WHAT IS EXPECTED >>
Starting at the line below holding "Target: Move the" and stopping at the line holding "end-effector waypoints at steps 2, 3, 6", print every line exactly, both ends included, and leave the rest out.

GIVEN DATA >>
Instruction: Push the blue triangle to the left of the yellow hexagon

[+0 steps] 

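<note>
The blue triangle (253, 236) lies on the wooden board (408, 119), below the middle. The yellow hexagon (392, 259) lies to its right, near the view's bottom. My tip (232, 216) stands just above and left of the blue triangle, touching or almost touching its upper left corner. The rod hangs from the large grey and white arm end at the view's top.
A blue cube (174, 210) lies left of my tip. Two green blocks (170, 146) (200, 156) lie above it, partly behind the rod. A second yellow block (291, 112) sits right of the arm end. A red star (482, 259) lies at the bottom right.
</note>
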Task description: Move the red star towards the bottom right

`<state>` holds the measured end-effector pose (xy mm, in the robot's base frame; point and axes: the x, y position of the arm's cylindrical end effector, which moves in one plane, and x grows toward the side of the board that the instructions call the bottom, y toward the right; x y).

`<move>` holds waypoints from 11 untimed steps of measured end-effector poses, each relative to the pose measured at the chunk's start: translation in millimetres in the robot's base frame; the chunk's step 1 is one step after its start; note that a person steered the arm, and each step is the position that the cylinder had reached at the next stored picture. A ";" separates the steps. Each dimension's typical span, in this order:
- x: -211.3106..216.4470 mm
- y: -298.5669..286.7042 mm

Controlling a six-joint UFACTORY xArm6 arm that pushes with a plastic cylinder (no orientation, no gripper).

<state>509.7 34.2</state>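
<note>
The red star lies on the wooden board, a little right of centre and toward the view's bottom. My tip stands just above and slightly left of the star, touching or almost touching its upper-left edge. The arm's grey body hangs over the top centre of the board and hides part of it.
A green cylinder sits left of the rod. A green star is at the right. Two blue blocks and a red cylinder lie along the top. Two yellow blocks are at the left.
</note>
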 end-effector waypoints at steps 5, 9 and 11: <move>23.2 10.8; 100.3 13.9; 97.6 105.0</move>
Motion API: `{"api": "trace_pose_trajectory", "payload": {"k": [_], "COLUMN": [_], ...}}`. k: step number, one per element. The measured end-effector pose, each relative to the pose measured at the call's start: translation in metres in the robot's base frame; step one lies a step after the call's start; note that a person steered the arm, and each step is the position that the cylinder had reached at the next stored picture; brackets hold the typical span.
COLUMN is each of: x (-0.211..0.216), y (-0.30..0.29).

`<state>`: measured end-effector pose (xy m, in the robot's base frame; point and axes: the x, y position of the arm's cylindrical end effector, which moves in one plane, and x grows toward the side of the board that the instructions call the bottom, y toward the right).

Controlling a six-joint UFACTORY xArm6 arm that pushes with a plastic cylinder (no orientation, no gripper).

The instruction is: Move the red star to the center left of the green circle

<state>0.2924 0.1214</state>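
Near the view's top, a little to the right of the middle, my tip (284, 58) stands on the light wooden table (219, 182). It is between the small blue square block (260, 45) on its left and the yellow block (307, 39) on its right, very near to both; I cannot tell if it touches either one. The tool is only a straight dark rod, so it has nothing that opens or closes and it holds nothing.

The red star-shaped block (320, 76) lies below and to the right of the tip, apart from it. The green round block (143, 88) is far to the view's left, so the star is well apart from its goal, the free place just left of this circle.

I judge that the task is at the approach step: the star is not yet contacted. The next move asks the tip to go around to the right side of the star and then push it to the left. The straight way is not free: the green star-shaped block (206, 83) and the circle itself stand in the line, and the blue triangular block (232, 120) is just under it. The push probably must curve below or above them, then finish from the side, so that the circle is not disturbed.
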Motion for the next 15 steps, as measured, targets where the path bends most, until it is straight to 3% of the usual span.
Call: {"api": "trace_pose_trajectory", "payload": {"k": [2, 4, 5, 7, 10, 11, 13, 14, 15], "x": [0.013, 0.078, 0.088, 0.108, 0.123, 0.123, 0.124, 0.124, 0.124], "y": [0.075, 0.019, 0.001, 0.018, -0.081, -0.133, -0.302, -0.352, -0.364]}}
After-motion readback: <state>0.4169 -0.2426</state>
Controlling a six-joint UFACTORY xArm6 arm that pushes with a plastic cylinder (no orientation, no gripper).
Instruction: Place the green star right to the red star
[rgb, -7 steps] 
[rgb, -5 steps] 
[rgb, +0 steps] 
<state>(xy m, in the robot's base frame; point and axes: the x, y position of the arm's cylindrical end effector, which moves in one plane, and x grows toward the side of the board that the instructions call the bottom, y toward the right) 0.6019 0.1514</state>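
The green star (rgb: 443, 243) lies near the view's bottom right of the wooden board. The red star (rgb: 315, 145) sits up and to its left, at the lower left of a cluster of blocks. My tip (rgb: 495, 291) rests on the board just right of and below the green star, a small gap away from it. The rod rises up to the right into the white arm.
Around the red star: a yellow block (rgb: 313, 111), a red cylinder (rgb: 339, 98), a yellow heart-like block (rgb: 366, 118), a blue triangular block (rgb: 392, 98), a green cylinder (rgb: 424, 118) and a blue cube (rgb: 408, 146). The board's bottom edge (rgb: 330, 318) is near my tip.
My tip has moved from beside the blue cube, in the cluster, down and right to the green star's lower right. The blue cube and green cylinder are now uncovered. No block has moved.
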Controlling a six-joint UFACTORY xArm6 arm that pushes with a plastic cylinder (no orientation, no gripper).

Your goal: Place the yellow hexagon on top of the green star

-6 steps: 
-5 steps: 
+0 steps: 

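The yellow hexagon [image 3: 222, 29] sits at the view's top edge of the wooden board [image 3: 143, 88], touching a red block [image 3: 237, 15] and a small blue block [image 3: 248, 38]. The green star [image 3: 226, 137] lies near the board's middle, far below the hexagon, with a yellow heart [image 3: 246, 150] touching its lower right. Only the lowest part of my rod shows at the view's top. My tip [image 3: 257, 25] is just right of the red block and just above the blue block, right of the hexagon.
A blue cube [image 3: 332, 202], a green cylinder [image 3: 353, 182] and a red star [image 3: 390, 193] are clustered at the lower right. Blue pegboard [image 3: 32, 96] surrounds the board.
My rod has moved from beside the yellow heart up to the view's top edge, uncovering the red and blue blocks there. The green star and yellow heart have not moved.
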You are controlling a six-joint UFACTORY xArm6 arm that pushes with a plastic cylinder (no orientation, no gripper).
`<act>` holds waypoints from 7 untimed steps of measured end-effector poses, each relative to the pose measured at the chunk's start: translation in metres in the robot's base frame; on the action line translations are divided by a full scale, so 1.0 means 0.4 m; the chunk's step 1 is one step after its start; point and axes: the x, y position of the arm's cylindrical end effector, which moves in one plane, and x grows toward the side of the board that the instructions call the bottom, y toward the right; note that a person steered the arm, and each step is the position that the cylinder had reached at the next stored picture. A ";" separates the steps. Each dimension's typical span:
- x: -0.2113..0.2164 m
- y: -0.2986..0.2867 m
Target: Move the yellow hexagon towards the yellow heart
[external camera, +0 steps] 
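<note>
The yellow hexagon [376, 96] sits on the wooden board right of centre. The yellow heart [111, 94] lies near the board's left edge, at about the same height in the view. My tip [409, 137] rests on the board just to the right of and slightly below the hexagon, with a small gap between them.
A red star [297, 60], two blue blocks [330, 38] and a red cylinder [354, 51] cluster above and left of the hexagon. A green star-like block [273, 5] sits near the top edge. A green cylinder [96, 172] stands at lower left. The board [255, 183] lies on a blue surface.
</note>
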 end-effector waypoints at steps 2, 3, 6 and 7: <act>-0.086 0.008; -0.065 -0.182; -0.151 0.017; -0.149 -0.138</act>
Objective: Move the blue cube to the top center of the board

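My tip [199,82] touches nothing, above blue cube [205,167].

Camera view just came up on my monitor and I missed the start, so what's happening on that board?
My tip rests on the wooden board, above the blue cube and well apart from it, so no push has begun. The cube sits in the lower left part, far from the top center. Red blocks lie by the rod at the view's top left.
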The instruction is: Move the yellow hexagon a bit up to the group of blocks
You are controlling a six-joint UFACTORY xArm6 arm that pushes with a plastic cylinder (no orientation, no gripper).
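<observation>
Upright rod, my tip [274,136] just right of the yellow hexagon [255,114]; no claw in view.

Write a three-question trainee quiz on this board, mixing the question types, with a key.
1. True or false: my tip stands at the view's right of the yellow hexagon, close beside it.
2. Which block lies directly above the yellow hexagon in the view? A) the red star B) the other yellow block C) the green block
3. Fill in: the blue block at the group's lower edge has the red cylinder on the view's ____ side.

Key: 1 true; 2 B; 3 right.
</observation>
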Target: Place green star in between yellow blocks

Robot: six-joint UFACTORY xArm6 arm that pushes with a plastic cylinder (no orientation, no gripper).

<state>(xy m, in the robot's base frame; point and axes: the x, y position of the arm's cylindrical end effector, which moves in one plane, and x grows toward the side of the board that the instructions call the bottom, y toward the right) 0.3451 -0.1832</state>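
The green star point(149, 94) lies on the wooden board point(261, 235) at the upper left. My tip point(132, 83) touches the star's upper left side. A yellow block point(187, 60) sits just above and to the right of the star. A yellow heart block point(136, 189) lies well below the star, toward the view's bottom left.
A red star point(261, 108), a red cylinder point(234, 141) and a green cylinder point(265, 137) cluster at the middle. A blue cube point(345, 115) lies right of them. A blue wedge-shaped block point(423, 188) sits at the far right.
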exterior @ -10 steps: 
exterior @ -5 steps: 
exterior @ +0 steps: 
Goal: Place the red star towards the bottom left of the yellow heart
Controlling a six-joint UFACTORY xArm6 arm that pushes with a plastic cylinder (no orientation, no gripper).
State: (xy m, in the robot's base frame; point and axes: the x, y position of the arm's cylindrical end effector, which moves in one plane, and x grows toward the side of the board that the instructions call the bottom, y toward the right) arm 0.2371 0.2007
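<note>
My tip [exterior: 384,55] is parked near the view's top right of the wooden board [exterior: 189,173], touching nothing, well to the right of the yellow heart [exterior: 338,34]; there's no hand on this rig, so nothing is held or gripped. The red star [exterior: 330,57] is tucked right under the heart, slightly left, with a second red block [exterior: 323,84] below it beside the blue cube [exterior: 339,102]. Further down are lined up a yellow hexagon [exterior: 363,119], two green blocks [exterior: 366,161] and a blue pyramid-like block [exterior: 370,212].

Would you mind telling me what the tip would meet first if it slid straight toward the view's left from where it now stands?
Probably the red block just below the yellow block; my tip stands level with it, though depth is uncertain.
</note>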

ANSWER SPACE >>
Target: Move the yellow hexagon towards the yellow heart
[external camera, +0 steps] 
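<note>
The yellow hexagon [376, 96] sits on the wooden board right of centre. The yellow heart [111, 94] lies near the board's left edge, at about the same height in the view. My tip [409, 137] rests on the board just to the right of and slightly below the hexagon, with a small gap between them.
A red star [297, 60], two blue blocks [330, 38] and a red cylinder [354, 51] cluster above and left of the hexagon. A green star-like block [273, 5] sits near the top edge. A green cylinder [96, 172] stands at lower left. The board [255, 183] lies on a blue surface.
</note>
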 end-effector waypoints at steps 2, 3, 6 and 7: <act>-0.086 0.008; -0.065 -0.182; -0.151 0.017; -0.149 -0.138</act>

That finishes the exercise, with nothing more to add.